What needs to be done → Would you give the listing back word for word once its pictures are removed?
%%
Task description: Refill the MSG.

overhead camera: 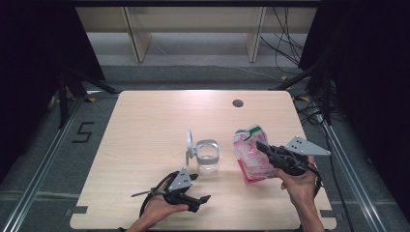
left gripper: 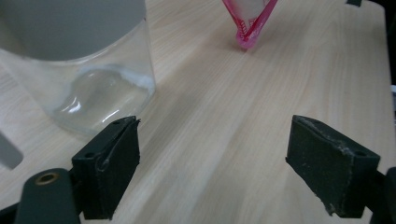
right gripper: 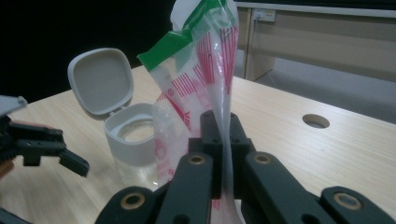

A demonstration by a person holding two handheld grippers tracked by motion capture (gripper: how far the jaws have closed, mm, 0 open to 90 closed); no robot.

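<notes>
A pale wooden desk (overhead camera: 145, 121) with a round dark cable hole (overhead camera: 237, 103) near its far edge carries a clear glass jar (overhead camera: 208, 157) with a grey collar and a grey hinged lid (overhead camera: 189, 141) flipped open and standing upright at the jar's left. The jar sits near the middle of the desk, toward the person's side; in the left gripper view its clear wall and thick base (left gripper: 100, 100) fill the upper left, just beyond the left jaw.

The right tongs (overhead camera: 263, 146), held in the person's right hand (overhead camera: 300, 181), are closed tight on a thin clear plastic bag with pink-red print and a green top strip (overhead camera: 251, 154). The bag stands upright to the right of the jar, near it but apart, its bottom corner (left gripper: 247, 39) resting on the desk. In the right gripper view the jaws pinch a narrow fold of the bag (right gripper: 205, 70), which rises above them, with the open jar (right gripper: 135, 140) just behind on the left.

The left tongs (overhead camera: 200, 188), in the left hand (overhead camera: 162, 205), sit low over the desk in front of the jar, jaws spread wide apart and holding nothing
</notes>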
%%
Answer for the task →
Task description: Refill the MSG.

overhead camera: 
left gripper: 
right gripper: 

A demonstration by a person holding two handheld grippers tracked by motion capture (gripper: how far the jaws have closed, mm, 0 open to 90 closed); no robot.

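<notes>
A pale wooden desk (overhead camera: 145, 121) with a round dark cable hole (overhead camera: 237, 103) near its far edge carries a clear glass jar (overhead camera: 208, 157) with a grey collar and a grey hinged lid (overhead camera: 189, 141) flipped open and standing upright at the jar's left. The jar sits near the middle of the desk, toward the person's side; in the left gripper view its clear wall and thick base (left gripper: 100, 100) fill the upper left, just beyond the left jaw.

The right tongs (overhead camera: 263, 146), held in the person's right hand (overhead camera: 300, 181), are closed tight on a thin clear plastic bag with pink-red print and a green top strip (overhead camera: 251, 154). The bag stands upright to the right of the jar, near it but apart, its bottom corner (left gripper: 247, 39) resting on the desk. In the right gripper view the jaws pinch a narrow fold of the bag (right gripper: 205, 70), which rises above them, with the open jar (right gripper: 135, 140) just behind on the left.

The left tongs (overhead camera: 200, 188), in the left hand (overhead camera: 162, 205), sit low over the desk in front of the jar, jaws spread wide apart and holding nothing
</notes>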

Nothing further is required by the exercise.